Dear all,
I am new in this area and trying to learn how to do the differential analysis now. I have got some bam file from the mapping tool STAR. Now I want to use the DESeq2 to continue the analysis, but DESeq2 ask a matrix as input. Therefore, I use htseq-count to convert the reads bam file into a txt file by the code
htseq-count -f bam file genome.gtf >file.txt
But the outcome of it is like this when I use read.table in R:
> head(df)
V1 V2.x V2.y
1 __alignment_not_unique 2812420 2666754
2 __ambiguous 14080 15004
3 __no_feature 8863085 8241851
4 __not_aligned 0 0
5 __too_low_aQual 0 0
6 ENSG00000000003.14 0 0
I have try the code
condition <-factor("V1","V2.x","V2.y")
df2 <- data.frame(df,condition = condition)
dds <- DESeqDataSetFromMatrix(df2, DataFrame(condition), ~ condition)
But it doesn't work, and give me the error
Error in DESeqDataSetFromMatrix(df2, DataFrame(condition), ~condition) :
ncol(countData) == nrow(colData) is not TRUE
could anyone help me with this? How can I use this htseq outcome for DESeq2? Thank you
Reading the tutorial of DESeq2 would be a good start.
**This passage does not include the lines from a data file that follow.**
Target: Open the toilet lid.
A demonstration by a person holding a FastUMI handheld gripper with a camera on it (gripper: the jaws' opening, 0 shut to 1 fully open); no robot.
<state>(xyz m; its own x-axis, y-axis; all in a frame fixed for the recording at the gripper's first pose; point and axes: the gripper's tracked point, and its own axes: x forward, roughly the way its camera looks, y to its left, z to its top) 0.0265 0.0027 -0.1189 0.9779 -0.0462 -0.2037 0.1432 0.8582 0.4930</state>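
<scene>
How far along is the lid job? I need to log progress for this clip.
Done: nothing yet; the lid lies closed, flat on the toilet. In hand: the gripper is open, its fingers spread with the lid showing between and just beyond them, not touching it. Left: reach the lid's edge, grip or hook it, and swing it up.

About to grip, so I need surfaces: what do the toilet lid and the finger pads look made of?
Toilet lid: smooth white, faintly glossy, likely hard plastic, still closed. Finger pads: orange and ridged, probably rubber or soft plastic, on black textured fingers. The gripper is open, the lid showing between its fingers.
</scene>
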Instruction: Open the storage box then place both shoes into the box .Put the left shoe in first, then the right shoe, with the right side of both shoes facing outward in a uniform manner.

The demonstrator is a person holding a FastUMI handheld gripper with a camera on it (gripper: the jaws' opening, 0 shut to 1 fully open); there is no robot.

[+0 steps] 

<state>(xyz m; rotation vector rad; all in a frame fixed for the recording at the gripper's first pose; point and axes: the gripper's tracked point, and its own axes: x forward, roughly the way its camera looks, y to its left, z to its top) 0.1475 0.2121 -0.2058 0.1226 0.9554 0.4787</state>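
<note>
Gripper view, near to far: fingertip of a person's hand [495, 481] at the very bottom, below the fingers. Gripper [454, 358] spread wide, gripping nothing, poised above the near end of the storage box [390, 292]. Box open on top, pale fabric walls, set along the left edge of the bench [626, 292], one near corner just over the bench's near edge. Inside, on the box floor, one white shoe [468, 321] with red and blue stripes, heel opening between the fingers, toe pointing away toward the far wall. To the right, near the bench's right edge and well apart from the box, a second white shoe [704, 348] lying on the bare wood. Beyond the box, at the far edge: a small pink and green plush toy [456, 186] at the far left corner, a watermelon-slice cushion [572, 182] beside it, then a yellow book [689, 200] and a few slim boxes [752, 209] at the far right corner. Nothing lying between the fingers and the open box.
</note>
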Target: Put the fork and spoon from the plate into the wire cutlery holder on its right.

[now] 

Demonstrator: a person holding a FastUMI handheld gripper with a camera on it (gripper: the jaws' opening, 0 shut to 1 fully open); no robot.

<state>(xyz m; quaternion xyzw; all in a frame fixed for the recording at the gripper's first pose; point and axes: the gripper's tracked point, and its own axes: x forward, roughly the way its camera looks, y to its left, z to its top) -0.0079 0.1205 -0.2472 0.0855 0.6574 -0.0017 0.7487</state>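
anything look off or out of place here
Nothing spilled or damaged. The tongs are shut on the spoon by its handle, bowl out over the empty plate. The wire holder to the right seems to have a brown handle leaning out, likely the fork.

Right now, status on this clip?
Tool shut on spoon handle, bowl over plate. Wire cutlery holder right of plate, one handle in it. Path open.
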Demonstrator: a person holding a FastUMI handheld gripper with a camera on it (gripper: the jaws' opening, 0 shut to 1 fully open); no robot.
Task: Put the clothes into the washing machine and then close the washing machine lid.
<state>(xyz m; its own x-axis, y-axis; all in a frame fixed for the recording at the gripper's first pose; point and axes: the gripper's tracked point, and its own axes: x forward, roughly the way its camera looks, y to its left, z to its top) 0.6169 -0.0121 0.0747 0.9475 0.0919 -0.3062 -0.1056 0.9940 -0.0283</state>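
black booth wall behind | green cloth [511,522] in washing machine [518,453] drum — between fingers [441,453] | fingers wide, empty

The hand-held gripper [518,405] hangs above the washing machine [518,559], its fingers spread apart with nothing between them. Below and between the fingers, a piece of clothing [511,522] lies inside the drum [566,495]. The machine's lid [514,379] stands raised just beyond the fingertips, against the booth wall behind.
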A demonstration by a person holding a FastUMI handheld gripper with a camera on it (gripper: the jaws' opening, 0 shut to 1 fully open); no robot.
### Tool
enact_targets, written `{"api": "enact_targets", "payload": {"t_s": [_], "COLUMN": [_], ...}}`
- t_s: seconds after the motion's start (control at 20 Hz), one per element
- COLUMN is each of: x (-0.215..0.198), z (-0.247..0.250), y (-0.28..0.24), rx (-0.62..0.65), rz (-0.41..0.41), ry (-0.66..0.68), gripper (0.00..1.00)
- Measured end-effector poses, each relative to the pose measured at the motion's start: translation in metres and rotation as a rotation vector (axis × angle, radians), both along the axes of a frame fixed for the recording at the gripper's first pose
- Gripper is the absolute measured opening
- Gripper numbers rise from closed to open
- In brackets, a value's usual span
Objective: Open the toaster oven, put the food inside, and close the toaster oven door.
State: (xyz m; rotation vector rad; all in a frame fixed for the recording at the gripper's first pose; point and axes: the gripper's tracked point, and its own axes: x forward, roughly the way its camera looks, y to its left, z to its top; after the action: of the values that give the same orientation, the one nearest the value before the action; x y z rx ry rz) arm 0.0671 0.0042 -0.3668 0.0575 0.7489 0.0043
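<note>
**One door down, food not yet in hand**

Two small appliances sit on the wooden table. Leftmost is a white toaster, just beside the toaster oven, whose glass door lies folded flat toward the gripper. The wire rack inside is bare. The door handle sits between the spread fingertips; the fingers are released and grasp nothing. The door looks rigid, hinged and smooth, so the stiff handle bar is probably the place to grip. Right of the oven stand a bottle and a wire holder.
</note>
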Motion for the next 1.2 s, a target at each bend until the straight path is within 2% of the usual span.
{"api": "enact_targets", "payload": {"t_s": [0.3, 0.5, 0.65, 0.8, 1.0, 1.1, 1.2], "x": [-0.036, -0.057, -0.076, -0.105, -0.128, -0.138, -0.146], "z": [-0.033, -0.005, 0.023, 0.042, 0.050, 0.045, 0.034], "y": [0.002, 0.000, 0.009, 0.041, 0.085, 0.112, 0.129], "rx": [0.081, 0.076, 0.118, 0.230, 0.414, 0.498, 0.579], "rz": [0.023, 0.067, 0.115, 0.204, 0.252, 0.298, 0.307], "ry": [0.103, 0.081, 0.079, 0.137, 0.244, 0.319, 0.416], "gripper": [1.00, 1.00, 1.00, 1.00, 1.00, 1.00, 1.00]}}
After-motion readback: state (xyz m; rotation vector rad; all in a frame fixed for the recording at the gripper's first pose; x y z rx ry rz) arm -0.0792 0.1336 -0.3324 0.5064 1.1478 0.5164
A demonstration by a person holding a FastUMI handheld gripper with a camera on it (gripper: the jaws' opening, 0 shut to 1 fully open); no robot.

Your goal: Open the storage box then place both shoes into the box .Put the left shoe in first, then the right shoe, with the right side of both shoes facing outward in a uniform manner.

http://bioconductor.org/packages/devel/bioc/vignettes/DESeq2/inst/doc/DESeq2.html#htseq-count-input
For the error, you didn't import the read count file generated from htseq-count, thus the "cannot open the connection" error.
I have solved the problem with these codes
sampleFiles <- grep("count",list.files("F:/"),value=TRUE) sampleCondition <- sub("(.*count).*","\\1",sampleFiles) sampleTable <- data.frame(sampleName = sampleFiles, fileName = sampleFiles, condition = sampleCondition)
You realize that DESeq2 doesn't really work if you have one sample-one condition concordance, right?
Go through the tutorial. Just because your command lines are being parsed doesn't mean the software is going to give you the answer you want.